**WHAT THE TASK ASKS**:
Reproduce each line below precisely. Drop the pictures.
━━━ SOURCE DATA ━━━
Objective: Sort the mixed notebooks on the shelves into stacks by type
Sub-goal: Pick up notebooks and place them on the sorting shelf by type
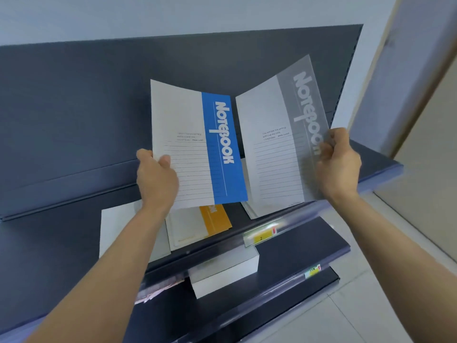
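My left hand (155, 175) grips the left edge of a white notebook with a blue band (197, 144), held up above the top shelf. My right hand (338, 162) grips the right edge of a white notebook with a grey band (279, 144), also raised and tilted. Below them on the top shelf (61, 233) lie a notebook with an orange band (197, 226), a plain white one (116, 224) to its left, and a stack of white notebooks (249, 209) under the grey-banded one. My arms hide parts of these.
The dark shelf back panel (99, 107) rises behind. The shelf's front rail carries a yellow price tag (262, 237). On the lower shelf sits a thick white stack (227, 273) and pinkish items (158, 290). A light tiled floor (371, 305) and a wall lie to the right.
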Tool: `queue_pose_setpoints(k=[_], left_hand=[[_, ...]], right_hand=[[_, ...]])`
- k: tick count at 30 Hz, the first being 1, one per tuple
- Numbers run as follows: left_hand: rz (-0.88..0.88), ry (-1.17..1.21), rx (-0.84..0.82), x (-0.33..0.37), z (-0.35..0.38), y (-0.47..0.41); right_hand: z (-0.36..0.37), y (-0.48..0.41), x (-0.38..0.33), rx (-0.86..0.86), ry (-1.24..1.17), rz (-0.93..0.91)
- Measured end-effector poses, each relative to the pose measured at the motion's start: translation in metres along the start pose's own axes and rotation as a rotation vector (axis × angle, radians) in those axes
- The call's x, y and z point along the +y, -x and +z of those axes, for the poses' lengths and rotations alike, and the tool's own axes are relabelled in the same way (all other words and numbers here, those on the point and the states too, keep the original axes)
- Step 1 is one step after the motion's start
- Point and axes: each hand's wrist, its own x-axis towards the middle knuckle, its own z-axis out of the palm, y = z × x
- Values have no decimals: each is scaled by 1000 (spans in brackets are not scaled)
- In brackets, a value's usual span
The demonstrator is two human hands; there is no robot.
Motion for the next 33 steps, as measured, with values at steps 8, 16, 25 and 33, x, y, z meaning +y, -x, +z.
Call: queue_pose_setpoints(k=[8,16,25,33], left_hand=[[-167,-74,-86,4,78,-15],[-462,-123,-194,3,160,-2],[-515,-306,-271,-7,219,19],[-245,-661,-251,-3,227,35]], right_hand=[[4,-55,45,66,-26,26],[12,-130,89,-70,-52,-49],[28,-173,125,-142,72,-139],[54,-160,119,-407,-52,-81]])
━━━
**TASK SOLUTION**:
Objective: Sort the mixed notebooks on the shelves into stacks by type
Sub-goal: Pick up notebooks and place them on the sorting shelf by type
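My left hand (155, 175) grips the left edge of a white notebook with a blue band (197, 144), held up above the top shelf. My right hand (338, 162) grips the right edge of a white notebook with a grey band (279, 144), also raised and tilted. Below them on the top shelf (61, 233) lie a notebook with an orange band (197, 226), a plain white one (116, 224) to its left, and a stack of white notebooks (249, 209) under the grey-banded one. My arms hide parts of these.
The dark shelf back panel (99, 107) rises behind. The shelf's front rail carries a yellow price tag (262, 237). On the lower shelf sits a thick white stack (227, 273) and pinkish items (158, 290). A light tiled floor (371, 305) and a wall lie to the right.
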Tool: `queue_pose_setpoints(k=[_], left_hand=[[_, ...]], right_hand=[[_, ...]])`
- k: tick count at 30 Hz, the first being 1, one per tuple
- Numbers run as follows: left_hand: rz (-0.88..0.88), ry (-1.17..1.21), rx (-0.84..0.82), x (-0.33..0.37), z (-0.35..0.38), y (-0.47..0.41); right_hand: z (-0.36..0.37), y (-0.48..0.41), x (-0.38..0.33), rx (-0.86..0.86), ry (-1.24..1.17), rz (-0.93..0.91)
- Measured end-effector poses, each relative to the pose measured at the motion's start: translation in metres along the start pose's own axes and rotation as a rotation vector (axis × angle, radians) in those axes
- The call's x, y and z point along the +y, -x and +z of those axes, for the poses' lengths and rotations alike, and the tool's own axes are relabelled in the same way (all other words and numbers here, those on the point and the states too, keep the original axes)
- Step 1 is one step after the motion's start
- Point and axes: each hand's wrist, its own x-axis towards the middle knuckle, its own z-axis out of the palm, y = z × x
- Values have no decimals: each is scaled by 1000 (spans in brackets are not scaled)
- In brackets, a value's usual span
The demonstrator is two human hands; there is no robot.
Motion for the next 33 steps, as measured, with values at steps 8, 16, 25 and 33, x, y, z meaning +y, -x, +z.
Call: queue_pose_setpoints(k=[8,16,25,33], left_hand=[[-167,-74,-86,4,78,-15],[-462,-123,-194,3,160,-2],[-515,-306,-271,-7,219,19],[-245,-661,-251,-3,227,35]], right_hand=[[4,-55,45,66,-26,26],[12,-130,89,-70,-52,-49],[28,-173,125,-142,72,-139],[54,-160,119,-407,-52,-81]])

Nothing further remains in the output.